Dataset extract:

-----

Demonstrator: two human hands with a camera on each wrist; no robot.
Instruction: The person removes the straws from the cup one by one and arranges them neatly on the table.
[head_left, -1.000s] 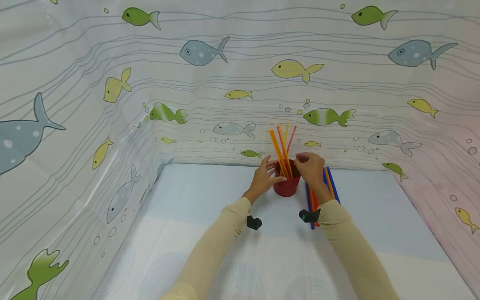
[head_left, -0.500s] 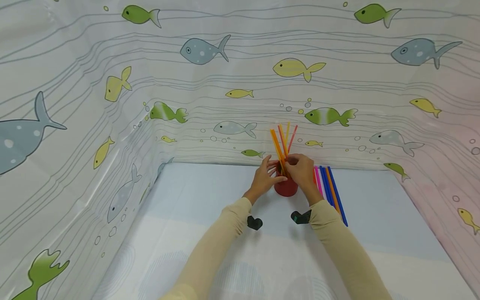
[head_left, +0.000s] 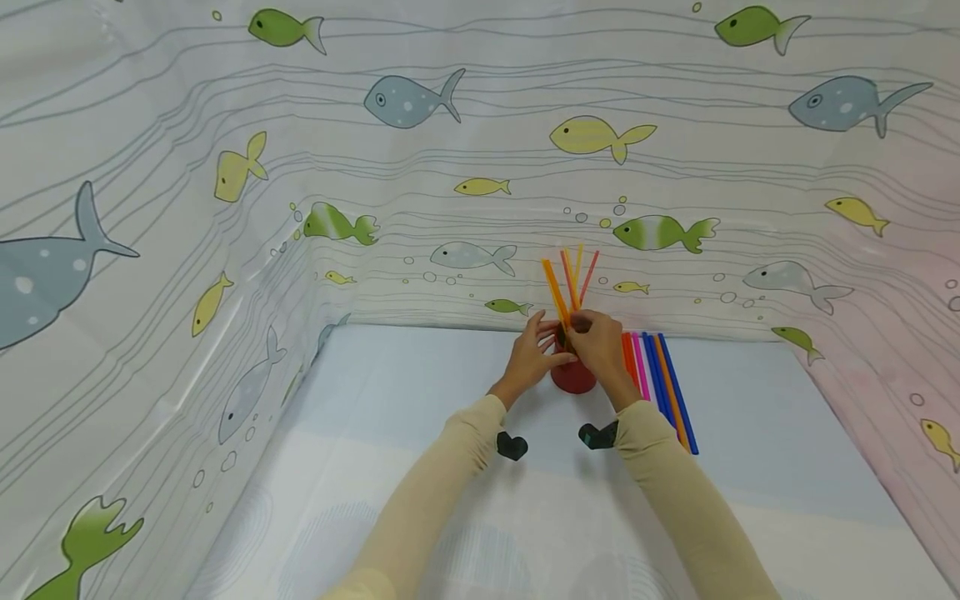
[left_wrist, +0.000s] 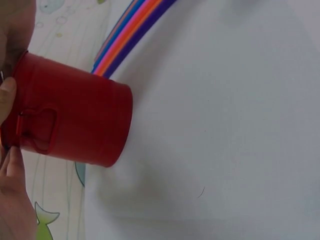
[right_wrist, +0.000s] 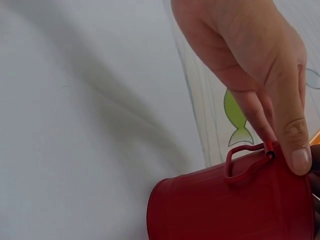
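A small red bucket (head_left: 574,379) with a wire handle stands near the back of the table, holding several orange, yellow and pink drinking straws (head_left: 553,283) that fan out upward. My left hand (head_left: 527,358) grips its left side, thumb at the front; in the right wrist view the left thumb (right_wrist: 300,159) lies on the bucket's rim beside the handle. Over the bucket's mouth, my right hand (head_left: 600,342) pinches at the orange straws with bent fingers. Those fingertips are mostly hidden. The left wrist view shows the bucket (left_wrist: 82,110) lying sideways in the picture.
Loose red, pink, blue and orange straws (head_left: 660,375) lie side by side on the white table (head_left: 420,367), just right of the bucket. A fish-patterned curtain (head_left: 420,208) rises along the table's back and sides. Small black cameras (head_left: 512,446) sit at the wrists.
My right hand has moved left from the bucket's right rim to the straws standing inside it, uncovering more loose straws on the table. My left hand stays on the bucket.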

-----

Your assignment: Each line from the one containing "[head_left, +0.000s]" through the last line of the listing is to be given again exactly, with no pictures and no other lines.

Response box:
[head_left, +0.000s] 
[left_wrist, +0.000s] 
[right_wrist, +0.000s] 
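A small red bucket (head_left: 574,379) with a wire handle stands near the back of the table, holding several orange, yellow and pink drinking straws (head_left: 553,283) that fan out upward. My left hand (head_left: 527,358) grips its left side, thumb at the front; in the right wrist view the left thumb (right_wrist: 300,159) lies on the bucket's rim beside the handle. Over the bucket's mouth, my right hand (head_left: 600,342) pinches at the orange straws with bent fingers. Those fingertips are mostly hidden. The left wrist view shows the bucket (left_wrist: 82,110) lying sideways in the picture.
Loose red, pink, blue and orange straws (head_left: 660,375) lie side by side on the white table (head_left: 420,367), just right of the bucket. A fish-patterned curtain (head_left: 420,208) rises along the table's back and sides. Small black cameras (head_left: 512,446) sit at the wrists.
My right hand has moved left from the bucket's right rim to the straws standing inside it, uncovering more loose straws on the table. My left hand stays on the bucket.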

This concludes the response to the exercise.